Pour les 24 heures du Mans tout le Monde attend Ickx pour une 7e victoire. Il est là et affiche même ses intentions avec une pole position acquise à 250 km/h de moyenne. Dès le 2e tour il est percuté par le bouillant Lammers et perd 2'50". Un problème de boite de vitesses durant la nuit et au baisser de drapeau 38" séparent Ickx et Bell de l'équipage victorieux Shuppan, Holberts et Haywood, sur la troisième Porsche d'usine. Voilà encore une occasion de revenir l'an prochain. Bob Wollek est en tête du Championnat mais la prochaine épreuve se déroule à Spa. Faudra aller battre Jacky dans son jardin ! Durant les essais la pole position est déjà dans la poche du Belge, aussi les pronostics sont unanimes quant à la victoire de l'enfant du pays. En guise de spectacle, il n'y aura pas de spectacle, à cause précisément, de Jacky Ickx. Pourquoi ? Parce qu'il ne va montrer que l'arrière de sa Porsche tout au long des ces 1000 km. En voilà une de plus à son palmarès.
L'opération est intéressante puisque Wollek ne marque pas de point au Championnat, où Ickx passe en tête. Avant dernière épreuve au Mont Fuji, et dès le départ Ickx, Mass et Bell, Bellof ne se font pas de cadeaux. En 58 minutes les deux Porsche d'usine ont déjà doublé tous les autres concurrents, elles sont carrément collées l'une à l'autre et l'écart maximum les séparant est de 3 secondes. Une crevaison pour Bell et cette mini chenille est rompue. Ickx prend le large mais Bellof revient comme un boulet de canon sur la Porsche de tête. A une heure du but, Mass explose un pneu juste devant les stands. Le diagnostic est surprenant ; un pneu arrière droit a été monté à la place du pneu arrière gauche, qui n'a pas apprécié. Il ramène la Porsche au stand et voilà les favoris en 2e position. Malgré un forcing sans espoir de Jacky, la voiture ne peut rattraper Bell et Bellof.

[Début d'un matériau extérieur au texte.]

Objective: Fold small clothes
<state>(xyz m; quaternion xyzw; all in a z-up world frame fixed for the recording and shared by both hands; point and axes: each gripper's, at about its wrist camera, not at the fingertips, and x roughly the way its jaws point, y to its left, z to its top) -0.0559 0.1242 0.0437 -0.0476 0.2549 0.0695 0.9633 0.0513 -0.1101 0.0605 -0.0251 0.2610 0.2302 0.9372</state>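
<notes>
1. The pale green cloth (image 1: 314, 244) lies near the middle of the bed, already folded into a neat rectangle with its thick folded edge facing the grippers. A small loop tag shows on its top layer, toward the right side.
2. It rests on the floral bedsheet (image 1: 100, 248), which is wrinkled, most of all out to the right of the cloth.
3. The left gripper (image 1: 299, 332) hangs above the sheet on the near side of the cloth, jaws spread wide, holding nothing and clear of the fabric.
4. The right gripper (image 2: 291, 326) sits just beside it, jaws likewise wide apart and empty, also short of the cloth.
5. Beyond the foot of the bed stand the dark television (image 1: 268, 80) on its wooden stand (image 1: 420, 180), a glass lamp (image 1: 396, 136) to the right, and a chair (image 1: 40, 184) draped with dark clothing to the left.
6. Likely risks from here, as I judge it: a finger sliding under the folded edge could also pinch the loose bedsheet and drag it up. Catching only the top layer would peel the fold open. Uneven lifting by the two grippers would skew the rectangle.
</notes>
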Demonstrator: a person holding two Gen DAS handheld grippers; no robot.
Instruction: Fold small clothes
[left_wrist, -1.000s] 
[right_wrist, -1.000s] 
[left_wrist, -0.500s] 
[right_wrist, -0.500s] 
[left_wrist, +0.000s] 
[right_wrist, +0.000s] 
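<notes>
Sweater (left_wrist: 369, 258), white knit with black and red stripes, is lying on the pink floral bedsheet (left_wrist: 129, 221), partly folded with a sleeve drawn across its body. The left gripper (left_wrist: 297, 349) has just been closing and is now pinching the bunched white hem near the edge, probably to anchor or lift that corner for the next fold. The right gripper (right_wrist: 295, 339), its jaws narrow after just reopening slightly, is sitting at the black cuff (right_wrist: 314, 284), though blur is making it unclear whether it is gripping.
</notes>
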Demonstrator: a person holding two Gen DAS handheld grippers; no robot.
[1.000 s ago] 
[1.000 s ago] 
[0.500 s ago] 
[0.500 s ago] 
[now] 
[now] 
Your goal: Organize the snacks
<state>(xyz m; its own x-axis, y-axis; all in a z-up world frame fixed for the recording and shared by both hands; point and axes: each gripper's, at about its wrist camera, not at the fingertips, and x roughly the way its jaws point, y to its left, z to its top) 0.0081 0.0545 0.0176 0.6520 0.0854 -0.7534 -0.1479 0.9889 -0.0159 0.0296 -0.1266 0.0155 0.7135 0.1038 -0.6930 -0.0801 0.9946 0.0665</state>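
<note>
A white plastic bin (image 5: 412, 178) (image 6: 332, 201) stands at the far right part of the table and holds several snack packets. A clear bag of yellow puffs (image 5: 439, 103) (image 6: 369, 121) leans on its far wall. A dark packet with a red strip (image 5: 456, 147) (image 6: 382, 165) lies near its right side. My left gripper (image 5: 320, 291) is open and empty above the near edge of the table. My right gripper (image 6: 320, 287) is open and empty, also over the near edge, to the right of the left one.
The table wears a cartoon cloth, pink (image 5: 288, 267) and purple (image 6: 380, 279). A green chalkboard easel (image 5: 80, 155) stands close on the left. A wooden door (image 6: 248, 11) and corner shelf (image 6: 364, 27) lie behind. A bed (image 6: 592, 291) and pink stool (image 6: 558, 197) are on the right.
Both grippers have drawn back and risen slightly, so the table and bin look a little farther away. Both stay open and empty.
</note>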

Le dernier rendez-vous est à Kyalami et si le titre est acquis pour Porsche depuis fort longtemps, il n'en est pas de même pour les pilotes où Ickx et Bell peuvent aussi bien l'un que l'autre prétendre à la couronne mondiale. Comme l'an passé Ickx est à la lutte pour le titre, comme l'an passé il pleut (ou plutôt il va pleuvoir) et comme l'an passé le suspens va durer jusqu'à la fin de la course. Le départ est donné sous une chaleur très lourde qui laisse présager un orage. Les Porsche d'usine s'échappent et au 4e tour, cet orage tant attendu éclate d'une violence et d'une inouïe soudaineté. Les pilotes tentent de rentrer aux stands mais tous n'y parviennent pas dans les meilleures conditions : Serra, Hobbs, Grohs et Ickx... font les frais de sorties de route plus ou moins graves. Jacky et sa Porsche émergent de l'orage dans un état lamentable. On panse les blessures. Elle quitte les stands en 6e position et lorsqu'elle entame sa lente désagrégation, il reste 4 heures 30 de course. La couronne est maintenant sur la tête de Bell. Ickx et Mass emploieront tout leur talent pour amener une voiture qui affiche des allures d'épave à une 3e place suffisante. Le calvaire est maintenant terminé. La couronne revient pour la 2e année consécutive sur la tête de Jacky Ickx.